Calculate 3D cordinates from with camera matrix and know distance

Question

I have been struggeling with this quiz question. This was part of FSG 2022 registration quiz and I can't figure out how to solve it

At first I thought that I can use extrinsic and intrinsic parameters to calculate 3D coordinates using equations described by Mathworks or in this article. Later I realized that the distance to the object is provided in camera frame, which means that this could be treat as a depth camera and convert depth info into 3d space as described in medium.com article

this article is using formula show below to calculate x and y coordinates and is very similar to this question, yet I can't get the correct solution.

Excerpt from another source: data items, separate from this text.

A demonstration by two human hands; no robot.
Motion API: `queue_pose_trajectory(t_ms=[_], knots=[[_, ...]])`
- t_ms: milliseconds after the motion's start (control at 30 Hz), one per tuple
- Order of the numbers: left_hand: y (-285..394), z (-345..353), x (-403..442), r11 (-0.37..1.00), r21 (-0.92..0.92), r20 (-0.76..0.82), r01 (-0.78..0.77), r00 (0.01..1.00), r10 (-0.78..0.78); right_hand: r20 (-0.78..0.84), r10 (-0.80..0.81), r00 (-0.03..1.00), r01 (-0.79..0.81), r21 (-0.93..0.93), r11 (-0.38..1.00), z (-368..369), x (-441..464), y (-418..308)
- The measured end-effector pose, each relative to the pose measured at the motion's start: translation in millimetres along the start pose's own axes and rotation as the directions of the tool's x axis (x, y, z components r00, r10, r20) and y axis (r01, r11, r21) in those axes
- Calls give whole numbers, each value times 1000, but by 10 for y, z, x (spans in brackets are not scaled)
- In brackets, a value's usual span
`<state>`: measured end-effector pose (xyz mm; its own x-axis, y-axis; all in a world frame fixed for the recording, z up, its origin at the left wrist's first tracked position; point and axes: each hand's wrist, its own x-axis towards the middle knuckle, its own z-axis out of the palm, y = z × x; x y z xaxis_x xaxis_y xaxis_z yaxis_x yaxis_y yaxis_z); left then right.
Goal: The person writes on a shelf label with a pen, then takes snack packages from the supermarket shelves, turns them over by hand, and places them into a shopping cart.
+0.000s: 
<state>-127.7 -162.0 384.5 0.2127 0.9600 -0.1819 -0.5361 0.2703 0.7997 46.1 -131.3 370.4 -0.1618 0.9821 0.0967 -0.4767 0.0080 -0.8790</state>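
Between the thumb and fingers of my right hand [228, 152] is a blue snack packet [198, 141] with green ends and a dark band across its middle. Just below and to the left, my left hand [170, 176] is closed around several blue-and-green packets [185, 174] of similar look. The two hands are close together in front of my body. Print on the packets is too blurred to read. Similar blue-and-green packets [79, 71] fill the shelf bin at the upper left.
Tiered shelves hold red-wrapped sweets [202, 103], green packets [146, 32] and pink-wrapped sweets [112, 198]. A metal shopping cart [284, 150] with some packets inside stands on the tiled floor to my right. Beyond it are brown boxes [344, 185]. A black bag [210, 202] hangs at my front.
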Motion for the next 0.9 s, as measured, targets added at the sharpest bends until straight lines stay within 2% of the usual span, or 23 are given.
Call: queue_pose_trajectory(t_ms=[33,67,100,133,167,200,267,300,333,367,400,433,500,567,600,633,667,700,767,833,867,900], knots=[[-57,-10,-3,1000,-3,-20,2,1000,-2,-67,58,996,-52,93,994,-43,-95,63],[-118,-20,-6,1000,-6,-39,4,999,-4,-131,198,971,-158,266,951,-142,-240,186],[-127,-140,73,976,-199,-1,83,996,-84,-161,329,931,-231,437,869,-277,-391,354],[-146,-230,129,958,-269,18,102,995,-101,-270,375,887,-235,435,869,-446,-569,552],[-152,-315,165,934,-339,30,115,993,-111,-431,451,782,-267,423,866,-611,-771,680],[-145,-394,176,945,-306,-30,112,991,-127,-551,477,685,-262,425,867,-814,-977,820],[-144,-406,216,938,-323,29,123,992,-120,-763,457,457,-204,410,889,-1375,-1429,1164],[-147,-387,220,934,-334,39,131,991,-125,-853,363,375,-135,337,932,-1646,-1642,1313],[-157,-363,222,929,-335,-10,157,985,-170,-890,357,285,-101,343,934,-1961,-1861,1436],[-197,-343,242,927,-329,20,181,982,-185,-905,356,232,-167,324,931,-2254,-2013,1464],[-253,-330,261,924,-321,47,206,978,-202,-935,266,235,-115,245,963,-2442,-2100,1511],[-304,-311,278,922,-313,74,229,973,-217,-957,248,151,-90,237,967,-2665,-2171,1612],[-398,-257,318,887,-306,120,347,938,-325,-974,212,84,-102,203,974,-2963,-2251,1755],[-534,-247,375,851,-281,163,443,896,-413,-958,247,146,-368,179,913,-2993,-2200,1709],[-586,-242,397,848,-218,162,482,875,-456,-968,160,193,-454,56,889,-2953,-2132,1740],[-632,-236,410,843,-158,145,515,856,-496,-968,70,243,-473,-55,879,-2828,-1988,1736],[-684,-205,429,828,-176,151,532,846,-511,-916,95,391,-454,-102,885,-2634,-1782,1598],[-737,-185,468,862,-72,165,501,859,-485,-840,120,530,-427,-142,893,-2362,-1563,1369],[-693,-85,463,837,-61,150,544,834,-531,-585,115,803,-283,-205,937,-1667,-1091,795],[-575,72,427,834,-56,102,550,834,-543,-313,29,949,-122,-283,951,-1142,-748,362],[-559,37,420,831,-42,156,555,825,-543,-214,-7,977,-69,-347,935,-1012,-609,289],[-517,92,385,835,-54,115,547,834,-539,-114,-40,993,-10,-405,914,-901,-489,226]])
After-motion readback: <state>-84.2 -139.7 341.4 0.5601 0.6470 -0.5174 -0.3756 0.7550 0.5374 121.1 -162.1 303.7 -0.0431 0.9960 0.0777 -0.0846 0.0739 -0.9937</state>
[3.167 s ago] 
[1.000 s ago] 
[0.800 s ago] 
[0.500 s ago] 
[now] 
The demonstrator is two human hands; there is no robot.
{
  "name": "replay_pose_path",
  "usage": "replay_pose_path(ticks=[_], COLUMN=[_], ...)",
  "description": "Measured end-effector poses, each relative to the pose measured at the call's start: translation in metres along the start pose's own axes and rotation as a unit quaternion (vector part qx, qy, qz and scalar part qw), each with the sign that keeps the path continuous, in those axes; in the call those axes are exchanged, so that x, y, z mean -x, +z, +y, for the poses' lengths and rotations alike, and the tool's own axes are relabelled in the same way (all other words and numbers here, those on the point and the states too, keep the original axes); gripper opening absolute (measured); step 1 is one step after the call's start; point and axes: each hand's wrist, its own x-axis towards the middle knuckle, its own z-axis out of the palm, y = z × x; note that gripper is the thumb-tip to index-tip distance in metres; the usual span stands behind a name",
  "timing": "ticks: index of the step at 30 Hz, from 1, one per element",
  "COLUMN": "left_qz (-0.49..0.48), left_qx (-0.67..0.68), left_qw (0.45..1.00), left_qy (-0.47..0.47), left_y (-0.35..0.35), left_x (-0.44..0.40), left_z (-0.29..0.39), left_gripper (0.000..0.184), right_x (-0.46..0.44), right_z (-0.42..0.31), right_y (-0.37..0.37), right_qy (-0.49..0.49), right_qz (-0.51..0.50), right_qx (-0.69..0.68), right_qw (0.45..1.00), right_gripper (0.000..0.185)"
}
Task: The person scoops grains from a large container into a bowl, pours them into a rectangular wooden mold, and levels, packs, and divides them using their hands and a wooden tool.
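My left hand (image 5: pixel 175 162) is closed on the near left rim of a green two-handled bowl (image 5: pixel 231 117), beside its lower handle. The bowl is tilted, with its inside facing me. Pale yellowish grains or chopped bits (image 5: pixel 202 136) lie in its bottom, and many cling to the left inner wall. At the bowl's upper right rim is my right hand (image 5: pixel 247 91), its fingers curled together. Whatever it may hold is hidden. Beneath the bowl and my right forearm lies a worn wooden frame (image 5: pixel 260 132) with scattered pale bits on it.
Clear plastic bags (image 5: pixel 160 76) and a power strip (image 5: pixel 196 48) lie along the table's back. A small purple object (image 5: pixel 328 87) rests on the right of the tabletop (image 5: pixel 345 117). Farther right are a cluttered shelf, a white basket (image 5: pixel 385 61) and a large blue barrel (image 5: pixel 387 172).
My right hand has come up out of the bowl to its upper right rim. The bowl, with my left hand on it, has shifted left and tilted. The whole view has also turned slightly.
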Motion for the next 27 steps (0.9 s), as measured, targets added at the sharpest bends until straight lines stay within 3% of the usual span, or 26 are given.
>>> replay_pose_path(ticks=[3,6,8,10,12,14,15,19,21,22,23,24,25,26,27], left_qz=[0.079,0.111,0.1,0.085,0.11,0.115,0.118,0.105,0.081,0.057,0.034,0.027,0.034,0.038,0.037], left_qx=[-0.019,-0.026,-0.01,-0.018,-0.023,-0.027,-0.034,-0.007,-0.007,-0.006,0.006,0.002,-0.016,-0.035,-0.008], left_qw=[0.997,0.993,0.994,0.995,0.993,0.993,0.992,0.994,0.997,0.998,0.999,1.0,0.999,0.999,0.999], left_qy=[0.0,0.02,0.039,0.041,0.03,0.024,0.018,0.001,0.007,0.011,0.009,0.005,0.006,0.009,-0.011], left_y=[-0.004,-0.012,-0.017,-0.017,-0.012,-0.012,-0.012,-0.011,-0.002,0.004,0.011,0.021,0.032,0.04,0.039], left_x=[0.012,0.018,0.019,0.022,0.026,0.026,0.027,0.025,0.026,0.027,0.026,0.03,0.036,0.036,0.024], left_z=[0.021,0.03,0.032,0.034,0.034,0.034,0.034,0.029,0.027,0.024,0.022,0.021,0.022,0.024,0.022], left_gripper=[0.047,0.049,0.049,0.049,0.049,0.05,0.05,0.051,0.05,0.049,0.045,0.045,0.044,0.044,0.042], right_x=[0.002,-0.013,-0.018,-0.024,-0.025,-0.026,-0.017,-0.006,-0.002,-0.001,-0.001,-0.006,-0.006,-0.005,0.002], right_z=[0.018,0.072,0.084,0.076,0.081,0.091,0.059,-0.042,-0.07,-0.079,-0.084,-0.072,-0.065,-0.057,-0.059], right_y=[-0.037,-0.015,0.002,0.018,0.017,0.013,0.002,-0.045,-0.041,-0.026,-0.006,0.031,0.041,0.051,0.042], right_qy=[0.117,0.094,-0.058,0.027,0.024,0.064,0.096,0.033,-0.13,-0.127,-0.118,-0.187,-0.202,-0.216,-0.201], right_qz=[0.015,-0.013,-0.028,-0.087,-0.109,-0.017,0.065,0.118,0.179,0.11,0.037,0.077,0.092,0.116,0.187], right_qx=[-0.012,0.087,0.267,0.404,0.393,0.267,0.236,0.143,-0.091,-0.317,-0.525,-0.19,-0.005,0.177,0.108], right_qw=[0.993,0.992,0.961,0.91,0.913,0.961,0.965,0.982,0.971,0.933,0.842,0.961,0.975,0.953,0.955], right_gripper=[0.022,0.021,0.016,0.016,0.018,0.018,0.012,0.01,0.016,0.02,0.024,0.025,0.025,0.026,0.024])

One of my Matlab scripts attempting to solve it:

rot = eul2rotm(deg2rad([102 0 90]));
trans = [500 160 1140]' / 1000; % mm to m
t = [rot trans];


u = 795; % here was typo as pointed out by solstad.
v = 467;

cx = 636;
cy = 548;

fx = 241;
fy = 238;

z = 2100 / 1000 % mm to m

tmp_x = (u - cx) * z / fx;
tmp_y = (v - cy) * z / fy;

% attempt 1
tmp_cords = [tmp_x; tmp_y; z; 1]
linsolve(t', tmp_cords)'
% result is: 1.8913    1.8319   -0.4292

% attempt 2
tmp_cords = [tmp_x; tmp_y; z]
rot * tmp_cords + trans
% result is: 2.2661    1.9518    0.4253

If possible I would like to see the calculation process not any kind of a python code. Correct answer is under the image.

Correct solution provided by the organisers were 2.030, 1.272, 0.228 m

Answer 1

The task states that the object's euclidean (straight-line) distance is 2.1 m. That doesn't mean its distance along z is 2.1 m. Those two only coincide if there is no x or y component in the object's translation to the camera frame.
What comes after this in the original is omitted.